La toute première visite, mercredi matin à 9 heures, fut logiquement pour le stand Wii, déjà pris d'assaut par les fans et les curieux. A l'intérieur : démonstrations sur podium tournant (Wii Sports : Tennis, Metroid Prime 3, chef d'orchestre) et bornes jouables. Une armée de Nintendo men et women tente d'organiser le chaos et de former des files d'attente. Le succès de l'opération est très relatif : tout le monde veut toucher la Wii.

Pas très loin, une console entourée d'accessoires trône dans un casier de verre. A côté du style nunchaku ou classique, on remarque surtout le zapper gun, extension finalement assez logique des fonctionnalités de pointeur de la télémanette.

Nouvelles règles obliges, le nombre de booth babes présentes sur les stands ou dans les allées a été considérablement réduit. L'aspect "spectacle" de la convention est désormais beaucoup plus sage, entre performances d'artistes coréens et apparitions de célébrités virtuelles ou réelles (Steven Spielberg fit un passage très remarqué le vendredi).
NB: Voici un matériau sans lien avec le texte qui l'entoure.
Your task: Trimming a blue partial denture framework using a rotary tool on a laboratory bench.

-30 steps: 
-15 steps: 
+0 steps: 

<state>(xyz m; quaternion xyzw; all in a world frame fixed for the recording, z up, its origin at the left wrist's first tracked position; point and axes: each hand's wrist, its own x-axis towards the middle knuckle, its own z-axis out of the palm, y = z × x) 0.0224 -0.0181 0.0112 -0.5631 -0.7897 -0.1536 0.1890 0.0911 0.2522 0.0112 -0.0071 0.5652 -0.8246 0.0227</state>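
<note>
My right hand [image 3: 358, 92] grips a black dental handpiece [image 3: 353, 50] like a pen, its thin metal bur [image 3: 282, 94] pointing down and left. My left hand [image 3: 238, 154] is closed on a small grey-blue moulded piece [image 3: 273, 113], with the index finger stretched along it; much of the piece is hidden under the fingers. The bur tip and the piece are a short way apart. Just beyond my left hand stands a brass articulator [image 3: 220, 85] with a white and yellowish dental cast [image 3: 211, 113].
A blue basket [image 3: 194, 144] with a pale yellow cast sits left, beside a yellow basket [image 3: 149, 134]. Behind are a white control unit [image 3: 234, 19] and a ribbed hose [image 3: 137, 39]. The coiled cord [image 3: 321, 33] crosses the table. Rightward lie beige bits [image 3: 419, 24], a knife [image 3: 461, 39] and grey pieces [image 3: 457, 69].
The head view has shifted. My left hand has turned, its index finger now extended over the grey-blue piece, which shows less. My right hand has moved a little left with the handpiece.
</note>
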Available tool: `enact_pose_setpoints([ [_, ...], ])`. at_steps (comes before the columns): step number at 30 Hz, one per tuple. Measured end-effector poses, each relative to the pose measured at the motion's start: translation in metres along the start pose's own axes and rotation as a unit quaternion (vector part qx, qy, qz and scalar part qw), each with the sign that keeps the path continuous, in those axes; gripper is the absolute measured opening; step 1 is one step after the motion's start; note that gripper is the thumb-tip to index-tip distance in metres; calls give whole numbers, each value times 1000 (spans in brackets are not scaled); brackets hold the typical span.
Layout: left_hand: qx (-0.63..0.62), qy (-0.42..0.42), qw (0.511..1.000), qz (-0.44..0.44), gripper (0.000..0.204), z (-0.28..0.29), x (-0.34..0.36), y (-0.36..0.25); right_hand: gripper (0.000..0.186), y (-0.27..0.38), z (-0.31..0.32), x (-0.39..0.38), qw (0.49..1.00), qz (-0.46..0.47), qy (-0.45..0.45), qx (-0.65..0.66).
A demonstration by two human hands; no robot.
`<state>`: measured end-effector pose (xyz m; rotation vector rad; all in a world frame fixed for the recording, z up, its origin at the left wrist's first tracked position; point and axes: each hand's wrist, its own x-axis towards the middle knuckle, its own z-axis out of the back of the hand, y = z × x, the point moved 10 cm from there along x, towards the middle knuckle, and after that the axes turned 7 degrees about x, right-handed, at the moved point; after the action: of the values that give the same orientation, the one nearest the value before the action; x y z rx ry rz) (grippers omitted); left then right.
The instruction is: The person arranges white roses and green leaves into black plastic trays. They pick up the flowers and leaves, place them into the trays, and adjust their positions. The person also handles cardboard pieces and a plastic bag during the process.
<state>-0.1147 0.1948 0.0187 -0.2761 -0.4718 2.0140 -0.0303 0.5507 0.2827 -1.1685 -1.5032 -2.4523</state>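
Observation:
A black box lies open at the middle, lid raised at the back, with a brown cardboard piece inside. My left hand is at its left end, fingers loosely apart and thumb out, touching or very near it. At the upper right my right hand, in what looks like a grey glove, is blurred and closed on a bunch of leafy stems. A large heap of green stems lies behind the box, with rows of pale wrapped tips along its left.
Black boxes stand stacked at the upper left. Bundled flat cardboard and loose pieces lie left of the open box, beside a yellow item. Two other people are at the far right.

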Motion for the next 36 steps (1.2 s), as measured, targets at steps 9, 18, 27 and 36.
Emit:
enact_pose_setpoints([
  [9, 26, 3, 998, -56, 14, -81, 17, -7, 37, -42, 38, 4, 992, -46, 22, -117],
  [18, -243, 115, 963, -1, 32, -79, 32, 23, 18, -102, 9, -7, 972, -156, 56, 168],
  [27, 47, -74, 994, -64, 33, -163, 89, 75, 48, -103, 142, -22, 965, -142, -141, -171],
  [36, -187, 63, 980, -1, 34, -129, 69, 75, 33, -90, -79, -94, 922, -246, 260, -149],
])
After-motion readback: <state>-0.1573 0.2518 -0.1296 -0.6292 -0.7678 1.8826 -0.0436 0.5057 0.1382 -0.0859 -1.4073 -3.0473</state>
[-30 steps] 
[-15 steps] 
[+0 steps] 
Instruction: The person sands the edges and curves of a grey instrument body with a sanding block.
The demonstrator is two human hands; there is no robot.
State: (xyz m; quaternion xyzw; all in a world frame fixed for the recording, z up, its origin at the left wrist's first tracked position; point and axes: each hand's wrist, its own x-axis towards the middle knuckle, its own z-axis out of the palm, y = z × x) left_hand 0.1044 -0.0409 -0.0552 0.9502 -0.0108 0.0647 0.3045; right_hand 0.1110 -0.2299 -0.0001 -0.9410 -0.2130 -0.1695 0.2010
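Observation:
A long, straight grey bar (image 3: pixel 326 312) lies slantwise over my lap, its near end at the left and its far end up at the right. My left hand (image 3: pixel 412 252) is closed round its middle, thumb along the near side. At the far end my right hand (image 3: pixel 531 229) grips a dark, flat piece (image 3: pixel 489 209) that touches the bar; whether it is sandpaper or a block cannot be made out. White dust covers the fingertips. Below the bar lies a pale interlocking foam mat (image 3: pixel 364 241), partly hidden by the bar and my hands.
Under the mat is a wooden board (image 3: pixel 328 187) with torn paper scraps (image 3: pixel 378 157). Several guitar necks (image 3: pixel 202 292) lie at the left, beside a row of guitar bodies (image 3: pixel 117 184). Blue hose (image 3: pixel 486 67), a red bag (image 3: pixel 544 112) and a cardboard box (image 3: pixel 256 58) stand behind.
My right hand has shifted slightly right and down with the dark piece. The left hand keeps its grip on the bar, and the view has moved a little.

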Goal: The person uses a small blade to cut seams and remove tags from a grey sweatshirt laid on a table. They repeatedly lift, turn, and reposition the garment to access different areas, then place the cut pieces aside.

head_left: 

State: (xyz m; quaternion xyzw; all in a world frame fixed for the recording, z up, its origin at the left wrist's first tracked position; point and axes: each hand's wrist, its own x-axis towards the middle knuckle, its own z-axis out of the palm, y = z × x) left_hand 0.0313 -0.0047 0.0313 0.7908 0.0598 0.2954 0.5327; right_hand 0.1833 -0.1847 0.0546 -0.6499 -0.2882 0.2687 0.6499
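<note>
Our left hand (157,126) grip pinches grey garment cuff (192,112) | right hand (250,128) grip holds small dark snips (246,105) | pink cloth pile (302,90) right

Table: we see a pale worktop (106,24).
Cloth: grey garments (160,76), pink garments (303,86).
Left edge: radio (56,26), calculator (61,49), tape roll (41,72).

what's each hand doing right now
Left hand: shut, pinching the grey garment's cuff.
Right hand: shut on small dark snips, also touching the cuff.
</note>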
Fantastique fresque réalisée à la craie sur le parterre du hall d'entrée du Convention Center pour promouvoir le prochain Gears of War, sur lequel Microsoft compte beaucoup.

Le stand Playstation 3 réservait quelques surprises avec, par exemple, une passerelle sur laquelle étaient présentés des titres inédits. Heavy Rain : The Casting était ainsi décrit comme une démo technologique d'acteur virtuel (ou plutôt d'actrice virtuelle) par les français de Quantic Dream (Nomad Soul, Fahrenheit). Wardevil : Enigma, lui, exhibait ses graphismes cyber-apocalyptiques en haute définition 1080p, alors que la plupart des autres titres PS3 (Resistance : Fall of Man, Warhawk...) doivent eux se contenter d'un 720p plus raisonnable. Plus bas, les kits de développement étaient empilés en rack derrière une vitre protectrice : douzaine d'interrupteurs, ports USB et prises diverses en pagaille, plus un lecteur optique d'apparence classique en façade.

Dernier tour sur le stand Nintendo, le vendredi matin. L'enclave Wii attire toujours autant de monde. Il faut maintenant près de deux minutes pour faire à pied le parcours menant de l'entrée jusqu'au bout de la file d'attente, qui fait presque le tour de l'énorme stand. A priori, donc, pari réussi pour le constructeur, même si l'environnement E3 n'est peut-être pas très représentatif des goûts et désirs du grand public. "Comment ça se traduit dans le monde réel et pas dans le petit monde in vitro du jeu vidéo, c'est ça qui nous intéresse le plus," nous confiera, un peu plus tard, l'un des responsables marketing de Nintendo France.